The information of a multimedia interactive system reaches the user in three basic ways: text, images (static or animated) and sound. These are combined among themselves, but some of them prevails over the others at specific moments and according to the part of the content that is interacting, for instance, in a e-learning system. However, it has been seen that the visual component prevails over the sound part, whether it is in the shape of text and/or images. The images bring about a bigger effect on the user (Balakrishan, Fitzmaurice & Kurtenbach, 2001). Cinema, television and personal computers have generated a whole visual culture throughout the 20th century (Reves & Nass, 1998). Among the images, the animated ones are those that have a greater acceptance by the user and the virtual community and/or social network.

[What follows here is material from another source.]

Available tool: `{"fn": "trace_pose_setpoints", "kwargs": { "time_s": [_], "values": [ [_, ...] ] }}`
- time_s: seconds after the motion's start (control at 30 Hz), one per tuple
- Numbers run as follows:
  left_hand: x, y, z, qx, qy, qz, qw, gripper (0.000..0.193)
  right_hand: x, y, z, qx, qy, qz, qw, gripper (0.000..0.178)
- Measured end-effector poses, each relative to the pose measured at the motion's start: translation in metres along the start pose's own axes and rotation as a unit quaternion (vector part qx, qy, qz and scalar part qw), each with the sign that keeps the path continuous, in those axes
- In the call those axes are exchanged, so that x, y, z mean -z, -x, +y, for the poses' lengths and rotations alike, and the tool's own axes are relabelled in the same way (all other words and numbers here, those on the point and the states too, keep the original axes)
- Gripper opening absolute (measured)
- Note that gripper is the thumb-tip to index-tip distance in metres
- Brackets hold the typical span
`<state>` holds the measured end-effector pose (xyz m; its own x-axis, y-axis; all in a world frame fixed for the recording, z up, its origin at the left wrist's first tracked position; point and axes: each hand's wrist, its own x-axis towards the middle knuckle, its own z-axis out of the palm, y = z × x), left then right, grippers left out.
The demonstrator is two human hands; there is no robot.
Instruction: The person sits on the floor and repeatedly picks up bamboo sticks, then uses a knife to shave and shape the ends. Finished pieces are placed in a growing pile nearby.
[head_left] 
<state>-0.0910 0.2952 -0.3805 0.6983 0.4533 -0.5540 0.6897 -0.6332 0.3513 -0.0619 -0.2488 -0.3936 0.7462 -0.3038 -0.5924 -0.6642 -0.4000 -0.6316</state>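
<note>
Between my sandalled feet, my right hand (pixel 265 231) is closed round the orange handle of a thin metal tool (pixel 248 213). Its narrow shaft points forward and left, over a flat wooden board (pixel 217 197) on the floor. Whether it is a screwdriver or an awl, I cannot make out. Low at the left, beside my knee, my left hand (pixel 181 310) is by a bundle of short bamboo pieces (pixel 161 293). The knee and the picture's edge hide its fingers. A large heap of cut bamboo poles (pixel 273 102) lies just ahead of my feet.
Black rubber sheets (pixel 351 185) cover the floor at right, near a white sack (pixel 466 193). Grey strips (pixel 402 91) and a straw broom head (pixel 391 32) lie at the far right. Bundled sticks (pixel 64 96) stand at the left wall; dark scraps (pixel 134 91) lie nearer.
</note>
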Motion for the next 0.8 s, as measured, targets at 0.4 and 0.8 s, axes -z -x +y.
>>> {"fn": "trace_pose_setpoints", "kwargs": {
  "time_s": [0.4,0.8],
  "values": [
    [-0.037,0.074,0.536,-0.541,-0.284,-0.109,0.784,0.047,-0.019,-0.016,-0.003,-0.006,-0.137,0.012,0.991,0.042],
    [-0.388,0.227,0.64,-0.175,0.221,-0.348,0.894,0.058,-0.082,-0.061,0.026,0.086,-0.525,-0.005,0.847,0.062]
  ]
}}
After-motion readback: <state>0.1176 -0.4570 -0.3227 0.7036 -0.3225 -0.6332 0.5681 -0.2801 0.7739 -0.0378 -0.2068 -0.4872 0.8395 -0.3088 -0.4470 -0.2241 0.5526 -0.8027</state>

The computer animations that follow the rules of cinema productions and digital films have a peculiar realism strength for the communicational process. That's why, with the exception of hypertexts, most of the current interactive systems incorporate 2D animations and/or 3D, (in spite of the room they take up in storage and the quality problems of the algorithms that regulate compression and decompression). All of this has its origins in the classical audiovisual media: cinema and television. The human being of the second half of the 20th century is audiovisual par excellence (Reeves & Nass, 1998). In the nineties with the computer in the classroom (Piaget, 1993), the bidirectional interaction in the communicative process has been boosted (Kraemer, Dedrick & Sharma, 2009). It is important to know some details of that evolution because it allows one to establish a before and an after in the needs of the information societies, especially when we talk about professionals of interactive qualitative communication.